◆ TASK PROMPT
Give the data again exactly as it appears.

──────

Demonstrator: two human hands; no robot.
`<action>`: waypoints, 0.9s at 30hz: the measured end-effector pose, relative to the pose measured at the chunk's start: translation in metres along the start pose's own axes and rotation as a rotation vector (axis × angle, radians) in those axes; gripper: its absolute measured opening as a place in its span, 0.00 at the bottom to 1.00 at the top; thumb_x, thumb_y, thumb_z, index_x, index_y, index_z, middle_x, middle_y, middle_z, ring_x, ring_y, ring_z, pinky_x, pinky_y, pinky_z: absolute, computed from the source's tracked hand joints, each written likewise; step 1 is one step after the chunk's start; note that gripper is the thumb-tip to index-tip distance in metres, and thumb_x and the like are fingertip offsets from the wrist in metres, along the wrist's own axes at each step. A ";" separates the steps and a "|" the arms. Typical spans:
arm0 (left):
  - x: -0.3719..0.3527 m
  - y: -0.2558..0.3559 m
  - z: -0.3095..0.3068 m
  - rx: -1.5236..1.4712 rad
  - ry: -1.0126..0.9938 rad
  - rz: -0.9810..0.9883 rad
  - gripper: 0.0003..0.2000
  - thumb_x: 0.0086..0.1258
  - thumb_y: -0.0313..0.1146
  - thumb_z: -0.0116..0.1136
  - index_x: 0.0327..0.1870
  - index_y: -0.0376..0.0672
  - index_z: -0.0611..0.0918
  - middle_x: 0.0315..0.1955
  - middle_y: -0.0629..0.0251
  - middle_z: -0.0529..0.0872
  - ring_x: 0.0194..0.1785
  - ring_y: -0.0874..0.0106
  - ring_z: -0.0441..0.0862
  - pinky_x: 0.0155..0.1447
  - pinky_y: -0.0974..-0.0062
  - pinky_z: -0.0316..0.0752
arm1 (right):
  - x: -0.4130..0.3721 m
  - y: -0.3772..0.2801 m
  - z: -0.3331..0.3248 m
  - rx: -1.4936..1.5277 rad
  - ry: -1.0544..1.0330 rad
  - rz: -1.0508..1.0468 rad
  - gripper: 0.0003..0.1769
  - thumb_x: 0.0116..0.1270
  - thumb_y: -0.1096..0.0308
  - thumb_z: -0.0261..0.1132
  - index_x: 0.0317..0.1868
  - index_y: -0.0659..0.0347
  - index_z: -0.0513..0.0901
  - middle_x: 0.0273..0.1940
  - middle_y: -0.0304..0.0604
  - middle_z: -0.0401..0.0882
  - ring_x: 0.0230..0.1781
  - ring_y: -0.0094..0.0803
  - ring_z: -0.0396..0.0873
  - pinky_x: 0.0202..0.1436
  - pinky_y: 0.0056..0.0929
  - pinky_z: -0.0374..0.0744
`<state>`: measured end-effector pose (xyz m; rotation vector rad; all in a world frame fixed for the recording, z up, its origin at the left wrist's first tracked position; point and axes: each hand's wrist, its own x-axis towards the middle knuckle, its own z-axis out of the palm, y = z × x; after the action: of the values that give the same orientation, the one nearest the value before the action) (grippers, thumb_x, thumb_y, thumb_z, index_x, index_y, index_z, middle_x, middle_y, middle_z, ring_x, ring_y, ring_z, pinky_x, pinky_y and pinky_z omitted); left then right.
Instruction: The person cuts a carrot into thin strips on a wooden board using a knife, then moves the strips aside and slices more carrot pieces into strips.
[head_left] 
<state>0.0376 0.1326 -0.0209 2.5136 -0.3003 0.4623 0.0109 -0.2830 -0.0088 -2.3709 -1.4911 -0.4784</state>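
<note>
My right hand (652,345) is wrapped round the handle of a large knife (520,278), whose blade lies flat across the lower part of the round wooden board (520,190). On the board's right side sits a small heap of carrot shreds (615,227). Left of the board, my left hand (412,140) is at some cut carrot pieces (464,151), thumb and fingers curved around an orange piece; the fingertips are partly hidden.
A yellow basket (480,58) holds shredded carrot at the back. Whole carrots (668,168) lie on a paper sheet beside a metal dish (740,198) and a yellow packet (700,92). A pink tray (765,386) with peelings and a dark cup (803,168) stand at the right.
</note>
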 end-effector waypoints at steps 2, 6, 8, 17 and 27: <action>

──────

◆ ANSWER TO THE PROBLEM
Demonstrator: two human hands; no robot.
`<action>`: waypoints, 0.9s at 30hz: the measured end-effector pose, relative to the pose measured at the chunk's start: translation in metres along the start pose's own axes and rotation as a rotation vector (axis × angle, radians) in those axes; gripper: its absolute measured opening as a place in its span, 0.00 at the bottom to 1.00 at the top; thumb_x, thumb_y, thumb_z, index_x, index_y, index_z, middle_x, middle_y, middle_z, ring_x, ring_y, ring_z, pinky_x, pinky_y, pinky_z: absolute, computed from the source's tracked hand joints, each written likewise; step 1 is one step after the chunk's start; note that gripper is the thumb-tip to index-tip distance in metres, and thumb_x and the like are fingertip offsets from the wrist in metres, along the wrist's own axes at each step. A ";" separates the steps and a "|" the arms. Typical spans:
arm0 (left):
  - x: -0.3719..0.3527 m
  - y: -0.2558..0.3559 m
  - z: -0.3095..0.3068 m
  - rx: -1.5236..1.4712 rad
  - ry: -1.0126..0.9938 rad
  - rz: -0.9810..0.9883 rad
  - gripper: 0.0003..0.2000
  - thumb_x: 0.0086..0.1258
  - thumb_y: -0.0313..0.1146
  - thumb_z: -0.0116..0.1136
  - index_x: 0.0327..0.1870
  - index_y: -0.0376..0.0672
  - index_z: -0.0611..0.0918
  - middle_x: 0.0315..0.1955
  - middle_y: -0.0629..0.0251
  - middle_z: -0.0529..0.0872
  - ring_x: 0.0194..0.1785
  - ring_y: -0.0874..0.0106
  - ring_z: -0.0441..0.0862
  - pinky_x: 0.0155..0.1447
  - pinky_y: -0.0974..-0.0062
  - pinky_z: -0.0316..0.0752
arm1 (right):
  - x: -0.4130..0.3721 m
  - y: -0.3772..0.2801 m
  - z: -0.3331..0.3248 m
  - rx: -1.4936..1.5277 rad
  - ry: -1.0544..1.0330 rad
  - rz: -1.0508..1.0468 rad
  - gripper: 0.0003..0.1769
  - thumb_x: 0.0116..0.1270
  - thumb_y: -0.1096..0.0308
  - thumb_z: -0.0261..0.1132
  - index_x: 0.0317..0.1868
  - index_y: -0.0659..0.0347
  - index_z: -0.0513..0.0901
  - middle_x: 0.0273..0.1940
  - middle_y: -0.0304..0.0604
  - middle_z: -0.0401..0.0882
  - ring_x: 0.0230..0.1781
  - ring_y: -0.0094..0.0803
  - ring_z: -0.0396..0.0873
  - pinky_x: 0.0202..0.1436
  - pinky_y: 0.0056..0.0929
  - pinky_z: -0.0374..0.0744
`<state>`: measured end-effector pose (xyz m; rotation vector rad; all in a world frame fixed for the recording, z up, its origin at the left wrist's first tracked position; point and axes: each hand's wrist, its own x-axis towards the middle knuckle, its own z-axis out of the palm, y = z × x; after the action: of the values that give the same orientation, the one nearest the value before the action) (grippers, thumb_x, thumb_y, thumb_z, index_x, index_y, index_z, middle_x, middle_y, middle_z, ring_x, ring_y, ring_z, pinky_x, pinky_y and pinky_z omitted); left then right.
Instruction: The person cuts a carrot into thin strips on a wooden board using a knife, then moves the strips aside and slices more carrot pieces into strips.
[head_left] 
<state>0.0376 0.1326 -0.0209 2.5136 -0.3003 0.4623 0.0109 -0.2830 -0.0088 -2.3709 -1.4911 -0.4784</state>
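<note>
My right hand (652,345) is wrapped round the handle of a large knife (520,278), whose blade lies flat across the lower part of the round wooden board (520,190). On the board's right side sits a small heap of carrot shreds (615,227). Left of the board, my left hand (412,140) is at some cut carrot pieces (464,151), thumb and fingers curved around an orange piece; the fingertips are partly hidden.
A yellow basket (480,58) holds shredded carrot at the back. Whole carrots (668,168) lie on a paper sheet beside a metal dish (740,198) and a yellow packet (700,92). A pink tray (765,386) with peelings and a dark cup (803,168) stand at the right.
</note>
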 end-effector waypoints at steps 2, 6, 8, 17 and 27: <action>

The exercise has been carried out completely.